Also see: Introducing BUBBA, Part One
Before I jump into specifics on BUBBA, I wanted to get the origin story of the name out of the way. I'm a little tired of the "forced acronym for any new metric" convention and wanted to go in the other direction. I thought that given my recent past and current jobs being primarily scouting, along with BUBBA itself being heavily influenced by scouting information, that I should pick a name that fits more in that world that the statistical research world. Also, given that my family is from and currently resides in Georgia/Alabama and I was looking for a name that would be more comfortable for a southern scout than a stat nerd, BUBBA was a natural fit.
So what does BUBBA stand for? It stands for BUBBA. Why is it capitalized? Because I said it is. You're welcome.
|1. Mike Trout
|2. Bryce Harper
|3. Miguel Cabrera
||3 Yrs x 22M
|4. Oscar Taveras
|5. Jurickson Profar
|6. Wil Myers
|7. Dylan Bundy
|8. Justin Verlander
||2 Yrs x 20M
|9. Mike Olt
Here's the players I'll use today to demonstrate BUBBA in action. The big takeaway number here is the "Asset Value" that's the one catch-all number that encompasses all the objective and some of the subjective information I've gathered on the player.
The first and most obvious use here is to judge trade proposals and I've worked up some guidelines for those purposes. There's a roughly 5% margin for error in the numbers, so if two players are within that range of each other (Taveras and Profar barely are), they can be considered of essentially equal value.
The more difficult guideline to establish is a rough benchmark for the discount rate on multiplayer trades. The only way to do this is to 1) run historical asset values and evaluate historical trades or 2) make hypothetical trades and ask industry friends to evaluate them. There's a lot of 20/20 hindsight in running historical asset values for young players, so I opted to primarily use option two.
What we came up with was 35-40% in a 2-for-1 deal and 50-60% in a 3-for-1 deal. In practice, that means that fairly trading a player with an $80 million asset value for two other players should yield two notable assets ($10 million or more each) that add up to 35-40% above the single players' ($80 million original guy) value, or about $110 million.
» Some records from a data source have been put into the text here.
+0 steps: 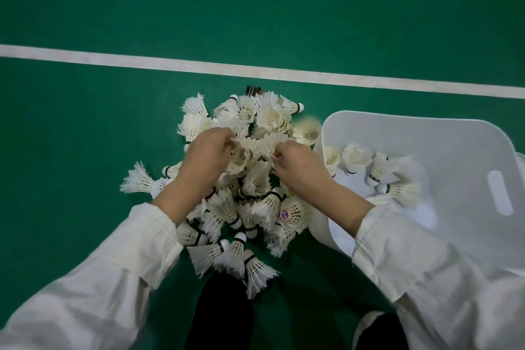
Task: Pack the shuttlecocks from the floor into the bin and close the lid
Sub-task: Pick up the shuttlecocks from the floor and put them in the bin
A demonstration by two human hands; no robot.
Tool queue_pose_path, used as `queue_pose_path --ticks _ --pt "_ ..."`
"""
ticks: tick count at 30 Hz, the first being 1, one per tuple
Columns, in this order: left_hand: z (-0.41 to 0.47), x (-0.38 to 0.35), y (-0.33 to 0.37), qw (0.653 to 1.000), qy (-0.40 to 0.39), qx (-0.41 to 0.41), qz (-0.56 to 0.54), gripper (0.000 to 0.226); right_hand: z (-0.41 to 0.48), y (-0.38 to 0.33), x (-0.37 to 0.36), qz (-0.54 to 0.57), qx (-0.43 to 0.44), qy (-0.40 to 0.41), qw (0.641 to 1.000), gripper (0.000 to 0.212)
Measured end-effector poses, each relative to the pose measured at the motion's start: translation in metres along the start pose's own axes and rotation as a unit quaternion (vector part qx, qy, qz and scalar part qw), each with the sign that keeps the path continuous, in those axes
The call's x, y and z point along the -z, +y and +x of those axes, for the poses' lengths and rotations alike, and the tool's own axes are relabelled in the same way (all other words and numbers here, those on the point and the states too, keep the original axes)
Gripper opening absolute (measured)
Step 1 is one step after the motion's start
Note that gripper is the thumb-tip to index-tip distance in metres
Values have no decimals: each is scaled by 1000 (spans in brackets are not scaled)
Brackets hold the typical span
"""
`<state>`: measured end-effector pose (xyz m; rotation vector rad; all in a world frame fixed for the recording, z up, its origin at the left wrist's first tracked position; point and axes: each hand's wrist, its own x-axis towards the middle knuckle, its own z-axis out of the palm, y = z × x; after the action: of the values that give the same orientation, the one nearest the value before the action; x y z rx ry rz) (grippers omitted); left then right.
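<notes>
Hands: left hand (205, 157) and right hand (299, 169) pinch shuttlecocks (257, 187).
Risk: feathers tangle, some may drop beside the bin (443, 133).

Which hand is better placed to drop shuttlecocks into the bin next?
The right hand. It and the left hand both grip shuttlecocks, but the bin sits open just beside the right hand. The left hand would have to reach across the other arm.
</notes>
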<state>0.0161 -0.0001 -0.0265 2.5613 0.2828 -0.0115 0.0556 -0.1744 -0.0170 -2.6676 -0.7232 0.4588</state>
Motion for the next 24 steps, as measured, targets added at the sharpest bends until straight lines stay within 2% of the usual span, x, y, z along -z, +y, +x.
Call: queue_pose_path --ticks 5,14,19,24 --pt "-4 27 12 999 27 -34 6 8 -10 -4 25 36 27 25 999 20" --pt "11 87 108 987 36 -143 58 21 -44 24 131 37 62 101 992 14" --pt "16 87 177 963 5 -255 87 24 -87 84 167 5 5 129 992 17" --pt "-3 43 222 936 -50 -340 77 22 -130 147 144 8 -81 113 990 19"
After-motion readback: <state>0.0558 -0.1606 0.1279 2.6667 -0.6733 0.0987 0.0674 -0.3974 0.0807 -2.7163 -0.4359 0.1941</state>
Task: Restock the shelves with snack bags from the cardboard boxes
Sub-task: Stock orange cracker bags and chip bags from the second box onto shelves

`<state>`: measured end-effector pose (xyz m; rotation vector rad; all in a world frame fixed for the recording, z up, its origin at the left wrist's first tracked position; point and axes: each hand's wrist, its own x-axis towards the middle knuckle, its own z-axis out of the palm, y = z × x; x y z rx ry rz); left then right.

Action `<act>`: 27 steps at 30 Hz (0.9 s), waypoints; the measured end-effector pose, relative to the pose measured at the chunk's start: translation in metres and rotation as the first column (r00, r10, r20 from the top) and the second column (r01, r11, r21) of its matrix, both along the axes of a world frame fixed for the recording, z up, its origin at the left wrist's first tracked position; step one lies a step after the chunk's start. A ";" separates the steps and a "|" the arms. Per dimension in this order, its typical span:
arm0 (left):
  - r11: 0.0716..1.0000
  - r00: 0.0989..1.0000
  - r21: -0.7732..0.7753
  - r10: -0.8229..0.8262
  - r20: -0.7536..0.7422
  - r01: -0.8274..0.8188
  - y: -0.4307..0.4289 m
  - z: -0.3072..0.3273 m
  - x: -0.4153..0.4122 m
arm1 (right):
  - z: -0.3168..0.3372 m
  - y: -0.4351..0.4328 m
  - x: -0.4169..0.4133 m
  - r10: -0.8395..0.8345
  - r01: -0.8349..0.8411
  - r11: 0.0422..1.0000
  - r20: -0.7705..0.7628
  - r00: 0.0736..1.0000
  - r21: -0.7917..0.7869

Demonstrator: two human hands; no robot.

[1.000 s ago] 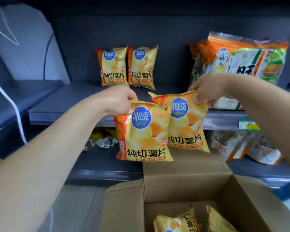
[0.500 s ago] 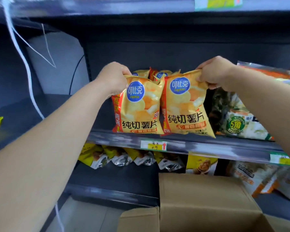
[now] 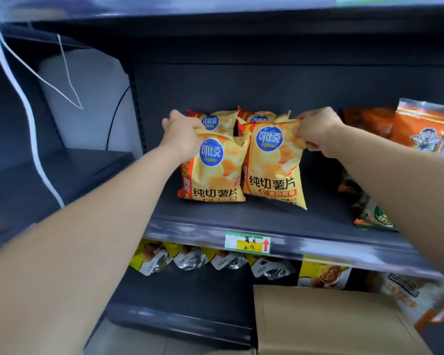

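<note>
Two yellow potato chip bags with blue round logos stand upright on the dark middle shelf. My left hand grips the top of the left chip bag. My right hand pinches the top right corner of the right chip bag. Behind them, two more of the same bags lean against the shelf's back wall, mostly hidden. A flap of the cardboard box shows at the bottom right; its inside is out of view.
Orange snack packs and a green-labelled pack fill the shelf's right side. A price tag sits on the shelf edge. Yellow and silver bags line the shelf below. White cords hang at left.
Both hands lifted the two chip bags up from over the box and moved them forward onto the middle shelf, in front of the two bags at the back.
</note>
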<state>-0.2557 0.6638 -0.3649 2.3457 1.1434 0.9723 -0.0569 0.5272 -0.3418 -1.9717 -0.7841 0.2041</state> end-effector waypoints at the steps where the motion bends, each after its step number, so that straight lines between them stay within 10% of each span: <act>1: 1.000 1.000 0.004 0.007 0.006 -0.007 0.003 -0.004 0.003 | -0.003 0.004 0.002 -0.002 0.002 1.000 -0.005 1.000 0.005; 10: 0.971 0.982 -0.238 0.022 0.187 0.024 0.012 -0.052 0.015 | -0.056 0.018 0.002 -0.026 0.065 0.982 -0.214 0.976 0.177; 15: 0.908 0.999 -0.419 0.020 0.036 -0.003 0.021 -0.088 0.024 | -0.100 0.034 0.004 -0.051 0.066 0.996 -0.222 0.974 0.062; 27: 0.980 0.996 -0.181 0.086 0.022 -0.081 0.041 -0.119 0.040 | -0.125 0.045 0.012 -0.081 0.081 0.996 0.021 0.997 -0.047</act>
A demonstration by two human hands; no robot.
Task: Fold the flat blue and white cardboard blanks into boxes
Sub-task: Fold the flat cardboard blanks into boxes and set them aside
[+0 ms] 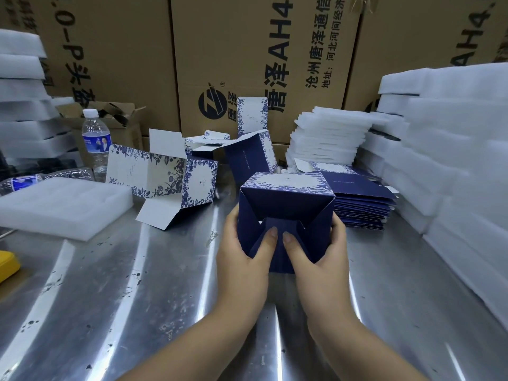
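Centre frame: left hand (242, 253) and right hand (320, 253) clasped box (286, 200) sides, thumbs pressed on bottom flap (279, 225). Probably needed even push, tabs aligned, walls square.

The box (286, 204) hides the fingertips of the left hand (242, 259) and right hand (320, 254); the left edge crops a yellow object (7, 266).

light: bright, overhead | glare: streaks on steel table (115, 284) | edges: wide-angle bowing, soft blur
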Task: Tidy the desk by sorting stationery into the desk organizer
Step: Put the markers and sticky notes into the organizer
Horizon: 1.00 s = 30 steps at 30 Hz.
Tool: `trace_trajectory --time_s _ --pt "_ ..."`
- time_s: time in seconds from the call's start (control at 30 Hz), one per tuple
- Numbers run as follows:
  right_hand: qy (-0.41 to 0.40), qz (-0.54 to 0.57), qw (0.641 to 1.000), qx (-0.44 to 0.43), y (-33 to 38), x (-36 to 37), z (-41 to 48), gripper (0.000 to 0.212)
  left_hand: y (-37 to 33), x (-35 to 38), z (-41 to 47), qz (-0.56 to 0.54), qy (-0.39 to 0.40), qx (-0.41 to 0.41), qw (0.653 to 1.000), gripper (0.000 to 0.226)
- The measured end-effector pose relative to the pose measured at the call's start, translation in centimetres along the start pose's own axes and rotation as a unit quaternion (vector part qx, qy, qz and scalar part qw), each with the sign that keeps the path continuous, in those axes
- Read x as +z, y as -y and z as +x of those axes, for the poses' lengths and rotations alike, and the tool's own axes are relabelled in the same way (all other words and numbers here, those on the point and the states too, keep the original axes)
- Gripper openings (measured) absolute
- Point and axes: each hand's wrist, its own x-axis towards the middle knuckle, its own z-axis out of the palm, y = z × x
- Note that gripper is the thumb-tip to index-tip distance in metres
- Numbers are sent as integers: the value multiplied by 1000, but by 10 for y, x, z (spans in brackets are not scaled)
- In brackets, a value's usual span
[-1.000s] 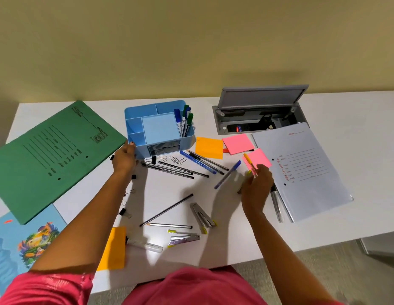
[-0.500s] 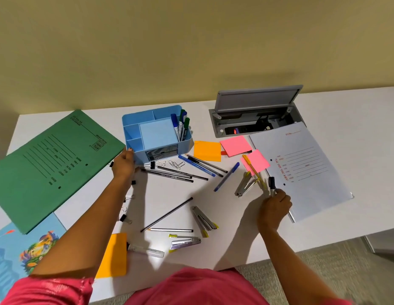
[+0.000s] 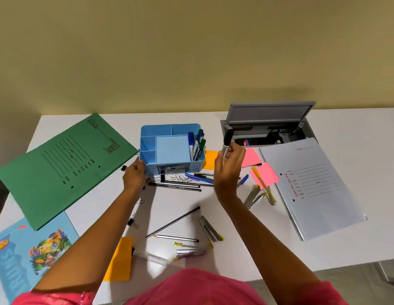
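Some markers [image 3: 197, 144] are stowed; a fourth marker [image 3: 227, 138] is pinched by right fingers [image 3: 235, 150]; organizer [image 3: 198, 166] seemingly gripped by left hand [image 3: 135, 176]; bench [image 3: 180, 199] pens [image 3: 176, 186] unsorted.

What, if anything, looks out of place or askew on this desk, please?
Much stationery lies loose: black pens and spilled paper clips before the organizer, staplers scattered nearer the front edge. The green folder lies askew, its corner seemingly past the desk's left edge.
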Motion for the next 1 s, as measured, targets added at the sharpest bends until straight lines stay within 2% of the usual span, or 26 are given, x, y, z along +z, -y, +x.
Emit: trace_trajectory --time_s 0.1,0.2,0.4,0.53,0.83,0.93,1.0 --pt "65 12 997 28 15 18 7 26 4 0 -6 -11 2 0 1000 26" --pt "120 -17 993 12 17 29 6 25 6 -1 -8 -17 9 1 1000 23" --pt "145 -126 981 -37 4 38 3 29 5 -4 -11 -9 11 0 1000 29" --pt "131 -98 986 -13 7 40 7 27 4 -6 -12 4 9 2 1000 26" --pt "102 -98 990 -22 3 26 7 24 2 -9 -13 25 12 5 1000 26" --pt "35 -82 995 -46 -18 5 -1 17 2 -12 -10 45 26 7 999 26" --pt "-5 -109 993 -35 -42 -14 -7 14 3 -12 -8 53 31 10 998 25"
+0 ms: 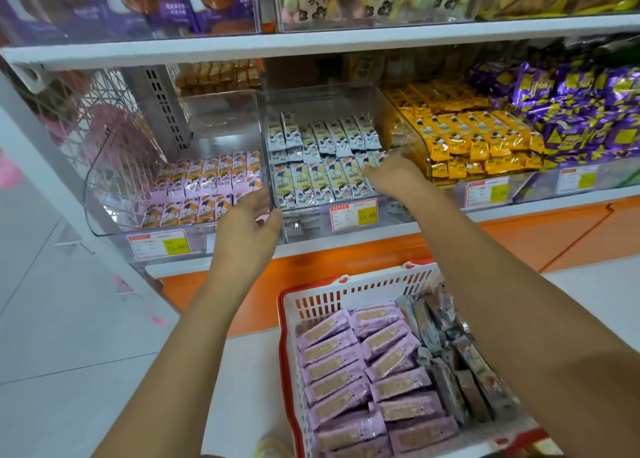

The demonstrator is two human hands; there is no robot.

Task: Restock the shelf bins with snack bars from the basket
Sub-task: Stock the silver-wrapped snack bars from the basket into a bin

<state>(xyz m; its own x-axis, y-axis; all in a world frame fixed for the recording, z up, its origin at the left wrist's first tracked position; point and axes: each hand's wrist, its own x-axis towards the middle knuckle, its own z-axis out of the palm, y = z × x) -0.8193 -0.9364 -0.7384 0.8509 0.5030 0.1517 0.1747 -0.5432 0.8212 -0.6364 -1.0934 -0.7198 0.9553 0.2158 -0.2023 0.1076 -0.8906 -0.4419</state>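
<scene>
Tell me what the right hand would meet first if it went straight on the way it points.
The right hand points leftward into the middle clear bin; first in line are the white-wrapped snack bars. It looks at or near them, though depth is unclear.

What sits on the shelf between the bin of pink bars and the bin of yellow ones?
In the head view, a clear bin of white-wrapped bars, with the right hand reaching in.

Both hands (247, 227) (391, 175) at the middle bin (313, 224)
</scene>
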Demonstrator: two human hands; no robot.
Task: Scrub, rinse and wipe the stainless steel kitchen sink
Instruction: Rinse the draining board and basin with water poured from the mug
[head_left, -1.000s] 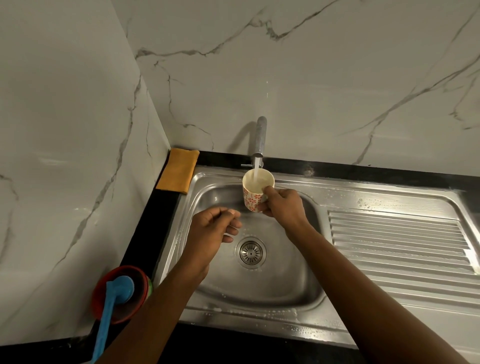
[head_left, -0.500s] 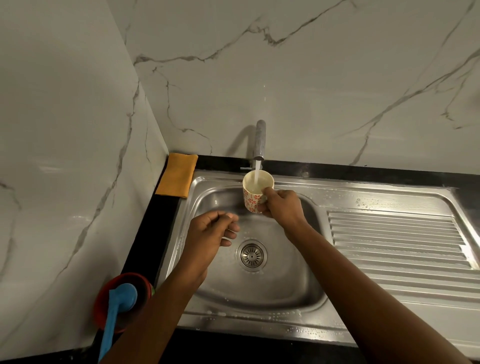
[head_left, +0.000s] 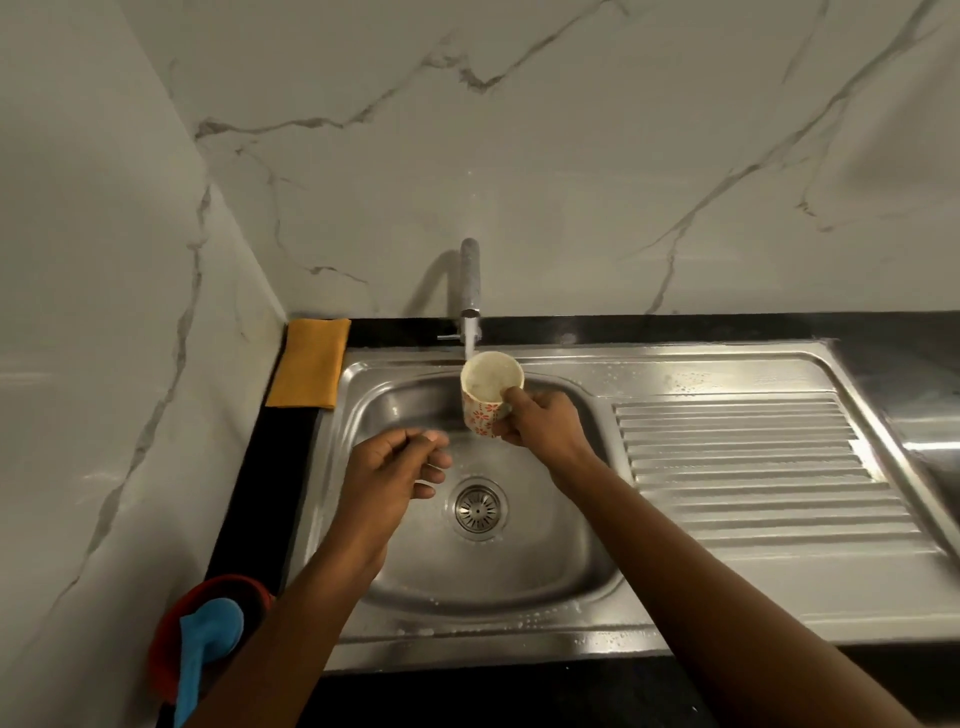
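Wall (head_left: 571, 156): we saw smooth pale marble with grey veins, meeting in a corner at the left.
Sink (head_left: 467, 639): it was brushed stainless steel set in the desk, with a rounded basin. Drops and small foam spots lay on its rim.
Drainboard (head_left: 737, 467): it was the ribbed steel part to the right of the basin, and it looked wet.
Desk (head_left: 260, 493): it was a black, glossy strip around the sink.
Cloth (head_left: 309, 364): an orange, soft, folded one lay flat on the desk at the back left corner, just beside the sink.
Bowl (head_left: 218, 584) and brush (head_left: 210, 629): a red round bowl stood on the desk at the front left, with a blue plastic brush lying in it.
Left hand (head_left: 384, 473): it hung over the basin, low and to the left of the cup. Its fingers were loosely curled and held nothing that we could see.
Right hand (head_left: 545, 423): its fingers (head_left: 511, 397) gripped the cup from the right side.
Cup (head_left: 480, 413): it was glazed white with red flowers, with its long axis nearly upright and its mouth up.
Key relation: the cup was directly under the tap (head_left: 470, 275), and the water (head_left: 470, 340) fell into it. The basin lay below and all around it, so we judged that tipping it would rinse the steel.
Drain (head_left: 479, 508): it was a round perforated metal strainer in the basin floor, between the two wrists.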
To use a concrete example, this would suggest that, if the teams were motivated to consider such a deal (farfetched in this situation) that Miguel Cabrera ($79.5 million) could equate to a package of Jurickson Profar ($68.1 million) and Mike Olt ($38.6 million). After talking to some scouts and execs about this particular hypothetical, they said it was about correct. Some suggested the Rangers would have to kick in a third notable player but admitted that impulse may be due to the Tigers having no reason to move Cabrera (which, for the sake of this example, we're assuming they have some motivation to trade him). The important part was this dry run says these numbers pass the smell test, regardless of the fact that this deal would never happen.
How The Sausage Is Made
There are four inputs that drive these values beyond the obvious elements covered in yesterday's article: age relative to level, pitcher/hitter projection differences, long-term contract extension opportunities and elite player scarcity.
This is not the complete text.